Epidemiology

Mutations in the beta-globin gene cluster occur at high frequencies (>1%) in regions including the Mediterranean, Middle East, northern Africa, India, and almost all of Southeast Asia.[3]

These mutations have arisen spontaneously, and it has been proposed that the carrier state for this disorder and others such as sickle cell disease may confer a survival advantage in areas where malaria is endemic.[4]Plasmodium falciparum parasitemia is reduced in vitro in beta-thalassemia.[5] The higher concentration of fetal hemoglobin (HbF) found in the red cells of people with hemoglobinopathies inhibits the development of the malarial parasite, but the mechanism of this effect is not well understood.[6][7]

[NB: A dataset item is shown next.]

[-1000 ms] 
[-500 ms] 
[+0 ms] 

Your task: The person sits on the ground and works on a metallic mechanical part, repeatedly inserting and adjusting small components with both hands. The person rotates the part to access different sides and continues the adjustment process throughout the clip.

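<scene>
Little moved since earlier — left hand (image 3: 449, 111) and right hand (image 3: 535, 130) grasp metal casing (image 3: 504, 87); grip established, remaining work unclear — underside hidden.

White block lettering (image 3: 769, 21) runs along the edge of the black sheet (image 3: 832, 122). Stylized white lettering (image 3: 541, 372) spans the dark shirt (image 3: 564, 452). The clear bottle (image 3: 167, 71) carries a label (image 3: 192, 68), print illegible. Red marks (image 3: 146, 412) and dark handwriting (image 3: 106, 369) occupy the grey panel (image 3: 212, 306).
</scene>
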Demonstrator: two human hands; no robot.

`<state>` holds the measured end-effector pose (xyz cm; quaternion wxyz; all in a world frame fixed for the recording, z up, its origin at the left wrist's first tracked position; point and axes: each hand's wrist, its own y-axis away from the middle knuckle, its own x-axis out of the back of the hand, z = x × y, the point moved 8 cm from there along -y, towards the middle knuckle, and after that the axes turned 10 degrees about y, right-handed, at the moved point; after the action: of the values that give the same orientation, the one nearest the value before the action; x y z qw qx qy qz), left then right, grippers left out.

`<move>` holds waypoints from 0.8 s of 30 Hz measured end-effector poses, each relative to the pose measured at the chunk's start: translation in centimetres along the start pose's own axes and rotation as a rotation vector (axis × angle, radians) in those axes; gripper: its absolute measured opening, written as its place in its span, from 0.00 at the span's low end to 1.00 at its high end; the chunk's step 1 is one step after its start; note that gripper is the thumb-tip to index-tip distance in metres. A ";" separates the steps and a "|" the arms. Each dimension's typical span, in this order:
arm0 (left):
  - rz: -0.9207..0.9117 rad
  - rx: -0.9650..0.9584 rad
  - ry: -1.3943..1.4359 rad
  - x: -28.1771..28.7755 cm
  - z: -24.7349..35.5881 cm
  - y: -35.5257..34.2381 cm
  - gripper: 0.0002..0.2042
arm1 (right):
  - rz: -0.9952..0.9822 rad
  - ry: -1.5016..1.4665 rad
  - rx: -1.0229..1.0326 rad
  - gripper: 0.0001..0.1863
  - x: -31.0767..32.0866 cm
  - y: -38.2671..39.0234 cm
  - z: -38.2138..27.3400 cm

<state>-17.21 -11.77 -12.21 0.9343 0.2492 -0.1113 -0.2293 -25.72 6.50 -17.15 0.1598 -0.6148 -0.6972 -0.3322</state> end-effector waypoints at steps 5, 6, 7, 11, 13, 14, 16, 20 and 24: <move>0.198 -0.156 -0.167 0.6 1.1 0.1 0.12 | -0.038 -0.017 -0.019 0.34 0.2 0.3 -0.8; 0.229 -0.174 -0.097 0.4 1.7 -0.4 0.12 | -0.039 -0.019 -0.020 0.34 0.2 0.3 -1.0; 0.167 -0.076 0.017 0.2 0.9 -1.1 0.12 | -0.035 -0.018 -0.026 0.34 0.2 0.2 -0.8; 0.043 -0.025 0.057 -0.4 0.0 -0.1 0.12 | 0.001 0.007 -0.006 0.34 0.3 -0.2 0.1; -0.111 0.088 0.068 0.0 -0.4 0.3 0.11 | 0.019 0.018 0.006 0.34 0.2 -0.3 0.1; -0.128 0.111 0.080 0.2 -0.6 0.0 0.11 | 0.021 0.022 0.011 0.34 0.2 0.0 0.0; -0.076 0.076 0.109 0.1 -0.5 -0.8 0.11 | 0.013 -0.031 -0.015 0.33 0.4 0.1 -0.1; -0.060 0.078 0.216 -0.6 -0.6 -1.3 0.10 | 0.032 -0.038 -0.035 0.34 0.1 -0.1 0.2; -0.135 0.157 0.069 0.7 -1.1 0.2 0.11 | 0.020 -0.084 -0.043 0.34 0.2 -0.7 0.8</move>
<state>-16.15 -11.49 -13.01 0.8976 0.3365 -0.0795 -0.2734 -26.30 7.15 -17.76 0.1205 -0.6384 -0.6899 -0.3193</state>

Although the prevalence of these mutations is lower in the populations of northern Europe and North America, widespread immigration has led to worldwide distribution.[8] Approximately 1.5% of the global population are heterozygous (carriers) for beta-thalassemias.[9]

Compound heterozygosity of beta-thalassemia with hemoglobin E mutations may have a phenotype similar to beta-thalassemia major or intermedia. The gene frequency for the hemoglobin E mutation is high in Thailand, Laos, Cambodia, and parts of southern China.[10]

It is estimated that over 90% of children born with significant beta-thalassemia syndromes are from Asia, India, and the Middle East, and a large number involve hemoglobin E mutations.[11] In the developed world, newborn screening ensures early diagnosis and referral to the appropriate hematology service for management.